Olympus Corp. announced Friday that it would voluntarily recall and redesign its specialized medical scopes after being linked to rising "superbug" infections around the country.

The Japan-based company produces about 85 percent of duodenoscopes used in the U.S. The devices are used in more than 500,000 procedures as an alternative to traditional surgery to drain fluids from pancreatic and biliary ducts blocked by cancerous tumors and gallstones. Although it has played an important part in the treatment of patients, the devices have also been linked to "numerous outbreaks of antibiotic-resistant infections that have sickened hundreds of patients," The Washington Post reported.

In an effort to prevent future bacterial infections, Olympus Corp. will modify its design of the "elevator-sealing mechanism" to create a tighter seal and reduce the potential for leakage of patient fluids and tissue into the closed elevator channel. As it is now, the sealed area cannot be cleaned and disinfected between uses, thus leakage into this tube could pose a bacterial infection risk to subsequent patients exposed to the contaminated device.

"We have made it a top priority to improve the safety of duodenoscopes and help protect patients from bacterial infections associated with these medical devices," William Maisel, deputy director for science and chief scientist in the U.S. Food and Drug Administration’s (FDA) Center for Devices and Radiological Health, said in a statement. "The Olympus TJF-Q180V’s new design, as well as the new annual inspection program, is intended to reduce the risk of fluid leakage into the elevator channel, which in turn can reduce patient exposure to bacteria and other potential infections."

This move comes days after the U.S. Senate released a report saying the company’s devices are unsafe and alleging the company knew their closed-channel duodenoscope model "could harbor and spread bacteria even after proper cleaning" back in May 2012; and yet, the company failed to issue safety alerts or hospitals and physicians in the U.S. until February 2015, according to the report.

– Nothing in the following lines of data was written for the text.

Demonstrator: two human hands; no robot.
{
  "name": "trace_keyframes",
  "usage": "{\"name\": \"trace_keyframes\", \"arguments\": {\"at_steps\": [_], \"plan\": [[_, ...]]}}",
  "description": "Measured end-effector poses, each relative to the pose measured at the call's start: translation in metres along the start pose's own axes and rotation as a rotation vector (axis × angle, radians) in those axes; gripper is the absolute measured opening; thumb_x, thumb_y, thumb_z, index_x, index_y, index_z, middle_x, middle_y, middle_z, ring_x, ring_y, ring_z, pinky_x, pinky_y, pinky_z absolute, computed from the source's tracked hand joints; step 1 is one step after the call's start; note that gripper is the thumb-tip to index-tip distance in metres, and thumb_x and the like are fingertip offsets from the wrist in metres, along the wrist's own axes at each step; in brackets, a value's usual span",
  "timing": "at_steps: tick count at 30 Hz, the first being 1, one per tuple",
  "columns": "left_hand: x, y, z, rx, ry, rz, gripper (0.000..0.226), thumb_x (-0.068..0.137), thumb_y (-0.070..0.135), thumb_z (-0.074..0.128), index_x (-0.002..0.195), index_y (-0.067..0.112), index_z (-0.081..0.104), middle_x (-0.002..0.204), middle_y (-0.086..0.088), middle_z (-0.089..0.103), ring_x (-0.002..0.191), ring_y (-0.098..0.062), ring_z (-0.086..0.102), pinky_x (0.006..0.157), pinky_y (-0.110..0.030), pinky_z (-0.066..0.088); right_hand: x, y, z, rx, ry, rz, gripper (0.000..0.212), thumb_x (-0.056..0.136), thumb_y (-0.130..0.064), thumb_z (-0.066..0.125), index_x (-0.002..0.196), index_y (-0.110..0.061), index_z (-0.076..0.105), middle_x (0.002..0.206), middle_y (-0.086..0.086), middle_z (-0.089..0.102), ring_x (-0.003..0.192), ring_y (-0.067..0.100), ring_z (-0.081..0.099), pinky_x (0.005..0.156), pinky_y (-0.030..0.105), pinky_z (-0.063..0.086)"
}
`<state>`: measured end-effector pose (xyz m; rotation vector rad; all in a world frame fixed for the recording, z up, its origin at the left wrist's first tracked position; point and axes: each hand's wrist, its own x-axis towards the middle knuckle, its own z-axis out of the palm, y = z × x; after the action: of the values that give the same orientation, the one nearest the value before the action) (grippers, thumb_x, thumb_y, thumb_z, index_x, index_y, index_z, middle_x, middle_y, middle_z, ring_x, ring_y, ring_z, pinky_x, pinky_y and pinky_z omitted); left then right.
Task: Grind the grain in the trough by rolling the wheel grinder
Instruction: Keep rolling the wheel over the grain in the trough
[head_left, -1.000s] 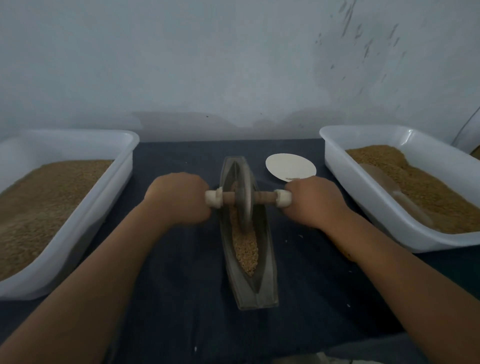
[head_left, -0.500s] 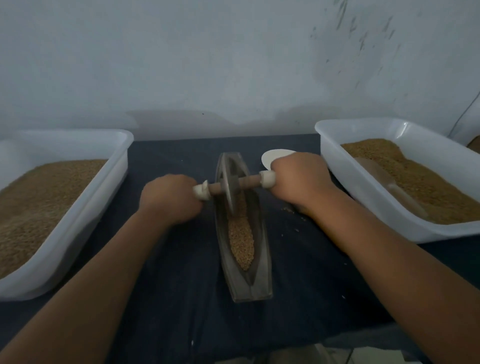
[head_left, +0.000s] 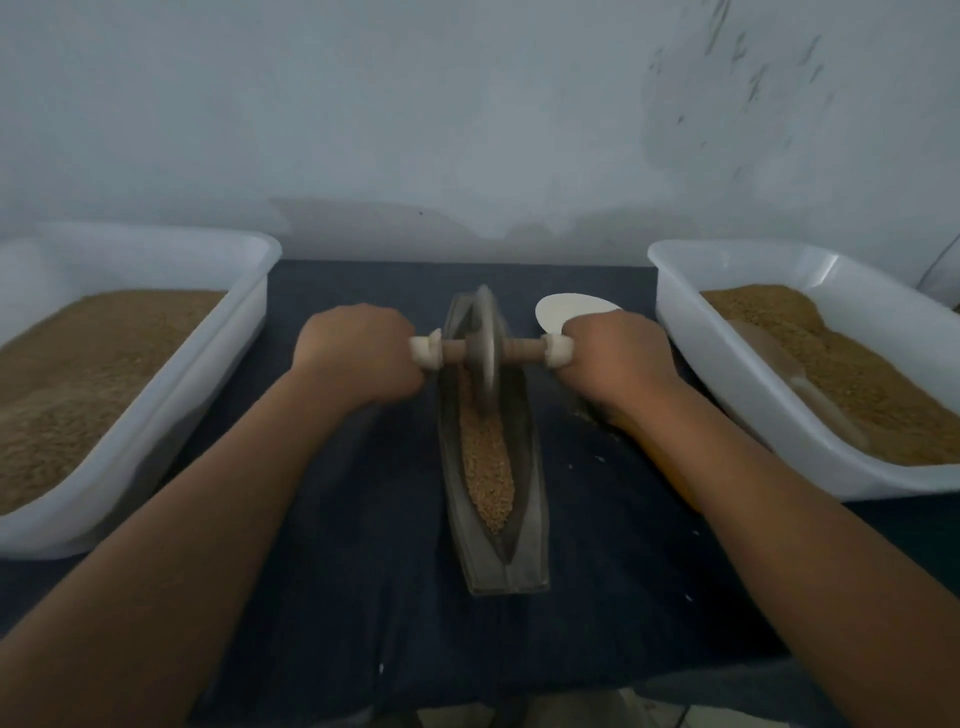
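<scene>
Mid-grind, on the far stroke: the wheel grinder (head_left: 483, 358) stands upright on its rim in the far end of the trough (head_left: 535, 519), axle across it. My left hand (head_left: 358, 353) and right hand (head_left: 618, 358) are each clamped round an axle end, fingers curled tight just outside the white caps. The trough lies lengthwise away from me on the dark cloth (head_left: 337, 519), between the two white tubs, w/ the grain (head_left: 488, 467) in a strip along its bottom from the wheel back toward the near tip. It looks mostly whole, so I judge the job far from done. Next move, as I see it: pull the wheel back toward me thru the grain w/ even downward press on both sides and the disc kept vertical, so it doesn't ride up the trough wall or flick kernels out; a few specks already lie on the cloth by my right wrist. Vs. half a sec ago the axle is squared up. It was skewed then, right end pushed further out than the left; now both fists sit level. Vs. a full sec ago the wheel is a bit further up the trough. The left tub (head_left: 182, 415), the right tub (head_left: 727, 395) w/ its scoop (head_left: 795, 379), and the white plate (head_left: 566, 312) behind my right hand look unchanged.
</scene>
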<state>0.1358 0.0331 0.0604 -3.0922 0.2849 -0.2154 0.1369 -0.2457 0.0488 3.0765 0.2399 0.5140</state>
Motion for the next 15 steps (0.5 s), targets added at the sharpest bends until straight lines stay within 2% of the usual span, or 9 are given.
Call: {"name": "trace_keyframes", "arguments": {"at_steps": [3,6,9,12,15], "plan": [[-0.010,0.000,-0.001,-0.034,-0.066,0.045,0.026,0.082,0.048,0.058,0.073,0.024,0.060,0.077,0.007,0.062,0.074,-0.021,0.063,0.068,-0.035,0.050,-0.004,0.004,-0.004,0.024,-0.103,-0.024,0.029,0.087,-0.051,0.059,0.089,-0.022,0.065,0.091,-0.003,0.070,0.088,0.027,0.066,0.076,0.041,0.059],[-0.039,-0.009,0.003,-0.115,-0.249,0.138,0.017,0.075,0.045,0.060,0.069,0.029,0.060,0.071,0.010,0.062,0.067,-0.010,0.060,0.060,-0.030,0.046,-0.036,0.014,-0.021,0.031,-0.288,-0.098,0.029,0.075,-0.060,0.058,0.069,-0.032,0.065,0.066,-0.010,0.064,0.066,0.010,0.064,0.060,0.036,0.057],[-0.061,-0.014,0.011,-0.110,-0.224,0.185,0.022,0.065,0.052,0.053,0.069,0.032,0.060,0.064,0.013,0.060,0.059,-0.002,0.055,0.051,-0.025,0.036,-0.057,0.018,-0.038,0.071,-0.424,-0.134,0.041,0.059,-0.070,0.046,0.068,-0.035,0.064,0.062,-0.012,0.064,0.058,0.003,0.061,0.054,0.033,0.055],[-0.050,-0.011,0.015,-0.066,-0.122,0.127,0.023,0.070,0.052,0.054,0.069,0.031,0.061,0.064,0.012,0.060,0.059,-0.006,0.057,0.052,-0.026,0.040,-0.046,0.015,-0.028,0.036,-0.356,-0.113,0.039,0.067,-0.067,0.050,0.066,-0.030,0.062,0.061,-0.008,0.062,0.059,0.007,0.059,0.052,0.032,0.049],[-0.018,-0.004,0.008,-0.004,-0.016,0.013,0.022,0.076,0.048,0.059,0.069,0.027,0.059,0.070,0.009,0.060,0.062,-0.016,0.057,0.060,-0.031,0.044,-0.017,0.005,-0.011,0.004,-0.111,-0.036,0.034,0.077,-0.056,0.051,0.069,-0.024,0.058,0.067,-0.005,0.059,0.065,0.019,0.057,0.057,0.034,0.050]]}}
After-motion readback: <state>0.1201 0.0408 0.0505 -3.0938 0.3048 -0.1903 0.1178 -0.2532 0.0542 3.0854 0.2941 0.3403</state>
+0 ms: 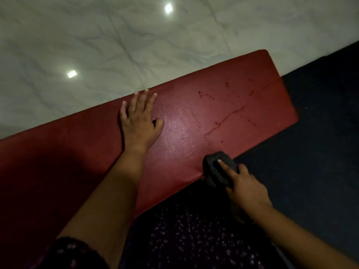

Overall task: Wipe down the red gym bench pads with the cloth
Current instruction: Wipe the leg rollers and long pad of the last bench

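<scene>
Left hand lying flat on red bench pad, fingers straight and spread, reaching far edge. Right hand gripping dark cloth, fingers curling round it, pressing it on pad's near edge.

We can read no words, labels, brands, numbers or signs here. The red pad shows only scuffs and a crease. The cloth is plain and dark. The pale speckles on the clothing form no letters, and the floor carries only veining and glare spots.
</scene>
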A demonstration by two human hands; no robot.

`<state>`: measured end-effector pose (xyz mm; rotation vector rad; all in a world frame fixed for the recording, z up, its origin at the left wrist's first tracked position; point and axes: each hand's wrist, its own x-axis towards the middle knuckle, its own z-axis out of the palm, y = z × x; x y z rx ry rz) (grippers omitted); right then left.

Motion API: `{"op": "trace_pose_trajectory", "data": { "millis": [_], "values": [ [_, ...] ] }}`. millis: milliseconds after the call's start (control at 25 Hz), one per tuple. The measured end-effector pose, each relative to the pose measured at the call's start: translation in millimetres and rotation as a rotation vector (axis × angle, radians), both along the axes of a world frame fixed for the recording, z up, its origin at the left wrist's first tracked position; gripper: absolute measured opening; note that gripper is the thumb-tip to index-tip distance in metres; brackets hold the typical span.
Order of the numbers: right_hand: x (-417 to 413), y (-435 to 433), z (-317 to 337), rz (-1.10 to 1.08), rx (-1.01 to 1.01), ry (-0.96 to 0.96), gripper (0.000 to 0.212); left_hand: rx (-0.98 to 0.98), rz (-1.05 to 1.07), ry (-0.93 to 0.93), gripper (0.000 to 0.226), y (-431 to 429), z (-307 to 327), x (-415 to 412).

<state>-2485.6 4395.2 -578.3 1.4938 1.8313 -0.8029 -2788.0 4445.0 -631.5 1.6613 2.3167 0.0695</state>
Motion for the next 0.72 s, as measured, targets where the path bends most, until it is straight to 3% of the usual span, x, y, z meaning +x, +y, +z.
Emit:
{"op": "trace_pose_trajectory", "data": {
  "millis": [240,360,520,640,720],
  "values": [
    [-32.5,60.2,-15.6,-0.082,0.104,0.053,0.060,-0.092,-0.119,0.093,0.065,-0.7,-26.9,6.7],
    [-83.4,123.3,-22.3,-0.006,0.199,0.154,0.049,-0.082,-0.122,0.099,0.068,0.3,-26.0,6.9],
    [-149.5,195.3,-27.3,0.169,0.294,0.245,0.045,-0.086,-0.119,0.104,0.073,0.5,-26.0,7.6],
    [-176.2,235.9,-30.1,0.118,0.407,0.358,0.048,-0.070,-0.127,0.122,0.074,3.0,-26.4,7.2],
    [-179.4,247.5,-37.7,0.073,0.380,0.397,0.054,-0.072,-0.122,0.127,0.074,1.8,-27.7,8.4]
  ]
}}
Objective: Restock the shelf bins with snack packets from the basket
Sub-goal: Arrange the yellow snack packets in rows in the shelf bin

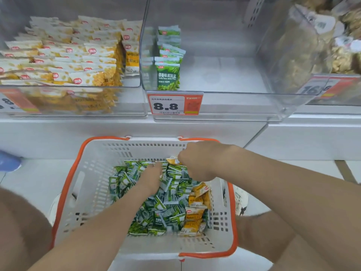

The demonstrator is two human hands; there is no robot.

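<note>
Lying heaped in the white basket (91,173) with its orange rim, the green snack packets (166,202) cover most of its floor. A smaller cluster of yellow snack packets (197,194) sits along its right side. The left hand (151,177) is down in the heap near the far wall, fingers stretched forward and fairly straight, resting on the green packets. The right hand (197,159) hovers just beside it at the far right corner, its fingers curled and pinching a single yellow packet (172,160) lifted clear of the pile.

Above the basket, past a white shelf ledge (136,132), stand the clear plastic bins. The middle bin (234,106) holds one upright row of green pea packets (169,75) tucked against its left wall, and the rest of its floor is bare. A red and white price label (173,104) reading 8.8 hangs on its front. The left bin (136,98) is packed with rows of yellow-and-white packets (78,55). The right bin (304,55) holds bags of something brown, too blurred to name, with another price label (320,89) below it. A blue object (8,161) shows at the left edge.
</note>
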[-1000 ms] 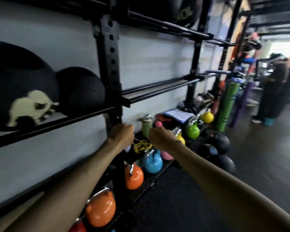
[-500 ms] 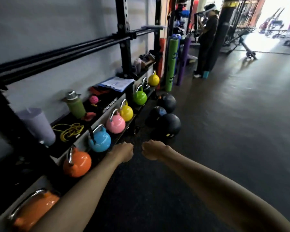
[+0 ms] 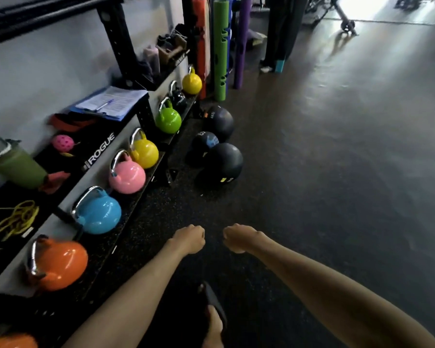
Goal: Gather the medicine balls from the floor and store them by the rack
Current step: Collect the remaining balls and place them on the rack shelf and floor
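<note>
Three black medicine balls lie on the dark floor beside the rack [image 3: 141, 114]: the nearest one [image 3: 225, 163], a smaller one with a blue mark [image 3: 206, 143] behind it, and a farther one [image 3: 219, 119]. My left hand [image 3: 190, 238] and my right hand [image 3: 237, 237] hang side by side in front of me, well short of the balls. Both are curled into loose fists and hold nothing.
Coloured kettlebells line the rack's bottom shelf: orange [image 3: 58, 263], blue [image 3: 98, 213], pink [image 3: 127, 175], yellow [image 3: 145, 151], green [image 3: 168, 119]. A green bottle [image 3: 14, 165], clipboard [image 3: 111, 101] and yellow cord [image 3: 13, 222] sit above. Upright foam rollers [image 3: 221, 46] and a person's legs [image 3: 279, 33] stand farther along.
My view has swung down from the rack's upper shelves to the floor. Both hands dropped away from the rack upright and now hang lower, nearer the floor balls.
</note>
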Action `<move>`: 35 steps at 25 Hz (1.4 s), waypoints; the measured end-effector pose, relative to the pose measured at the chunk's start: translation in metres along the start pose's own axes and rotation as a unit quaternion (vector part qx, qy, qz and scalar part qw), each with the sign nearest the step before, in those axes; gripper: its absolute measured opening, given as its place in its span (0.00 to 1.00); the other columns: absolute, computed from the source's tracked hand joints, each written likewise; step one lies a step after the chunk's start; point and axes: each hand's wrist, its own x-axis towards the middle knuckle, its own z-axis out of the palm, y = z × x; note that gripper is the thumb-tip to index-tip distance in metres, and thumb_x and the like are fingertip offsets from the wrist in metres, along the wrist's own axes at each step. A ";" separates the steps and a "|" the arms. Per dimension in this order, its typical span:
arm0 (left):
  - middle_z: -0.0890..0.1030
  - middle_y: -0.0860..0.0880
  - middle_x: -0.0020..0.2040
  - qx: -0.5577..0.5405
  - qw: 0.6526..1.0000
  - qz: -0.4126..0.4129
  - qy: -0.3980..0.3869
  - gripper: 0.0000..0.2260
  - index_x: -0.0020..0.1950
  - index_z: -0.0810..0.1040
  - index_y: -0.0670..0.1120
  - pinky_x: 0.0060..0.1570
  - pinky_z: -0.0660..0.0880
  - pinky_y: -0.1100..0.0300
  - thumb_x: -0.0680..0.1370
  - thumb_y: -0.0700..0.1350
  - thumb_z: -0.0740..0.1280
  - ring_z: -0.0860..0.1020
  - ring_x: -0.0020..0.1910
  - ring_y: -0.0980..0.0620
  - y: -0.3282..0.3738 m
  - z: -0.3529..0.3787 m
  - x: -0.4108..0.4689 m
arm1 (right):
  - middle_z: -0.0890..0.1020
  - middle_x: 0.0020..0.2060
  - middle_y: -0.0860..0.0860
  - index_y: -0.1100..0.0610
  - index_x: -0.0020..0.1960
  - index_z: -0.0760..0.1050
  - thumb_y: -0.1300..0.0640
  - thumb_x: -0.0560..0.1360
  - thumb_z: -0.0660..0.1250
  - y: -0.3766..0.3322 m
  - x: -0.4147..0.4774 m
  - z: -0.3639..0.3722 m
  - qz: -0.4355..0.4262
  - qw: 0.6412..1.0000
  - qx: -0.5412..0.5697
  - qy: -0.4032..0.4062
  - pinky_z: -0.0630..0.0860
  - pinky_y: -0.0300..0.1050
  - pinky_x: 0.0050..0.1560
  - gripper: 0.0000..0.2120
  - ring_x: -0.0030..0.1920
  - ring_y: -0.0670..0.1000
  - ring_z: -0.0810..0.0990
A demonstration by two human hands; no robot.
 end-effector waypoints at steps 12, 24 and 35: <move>0.76 0.45 0.64 0.018 0.994 0.057 -0.091 0.14 0.66 0.75 0.48 0.59 0.74 0.49 0.83 0.49 0.58 0.77 0.59 0.45 0.029 -0.102 0.233 | 0.81 0.55 0.57 0.60 0.64 0.74 0.56 0.84 0.57 0.114 0.151 -0.114 0.084 0.994 0.059 -0.022 0.73 0.48 0.43 0.13 0.53 0.56 0.82; 0.76 0.45 0.64 -0.012 0.992 0.008 -0.129 0.13 0.63 0.77 0.50 0.58 0.74 0.49 0.81 0.48 0.58 0.77 0.59 0.44 0.069 -0.200 0.461 | 0.80 0.59 0.58 0.58 0.64 0.74 0.54 0.83 0.57 0.260 0.369 -0.227 0.041 0.993 0.089 -0.062 0.77 0.52 0.50 0.15 0.57 0.59 0.81; 0.78 0.45 0.63 -0.130 0.983 -0.069 -0.112 0.14 0.64 0.77 0.50 0.60 0.74 0.49 0.82 0.48 0.58 0.77 0.61 0.42 0.098 -0.288 0.645 | 0.82 0.55 0.58 0.61 0.59 0.76 0.60 0.81 0.56 0.362 0.547 -0.343 -0.023 0.990 0.051 -0.128 0.74 0.49 0.45 0.13 0.54 0.60 0.82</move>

"Patients should be able to trust that the devices they need for treatment are safe and effective," Sen. Patty Murray (D-Wash.), whose staff conducted the investigation, said in a statement. "Unfortunately, this investigation makes clear that current policies for monitoring medical device safety put patients at risk, and in this case, allowed tragedies to occur that could have, and should have, been prevented."

Over the past year, the FDA has alerted healthcare facilities and warned Olympus stating that the "design changes to this model from previous models, which resulted in a 'closed' elevator channel rather than an 'open' elevator channel, were significant and impacted the safe use of the device," according to a news release.

The FDA said that health care facilities may continue to use the Olympus TJF-Q180V while awaiting repair, and urges providers to meticulously follow the manufacturer's reprocessing instructions.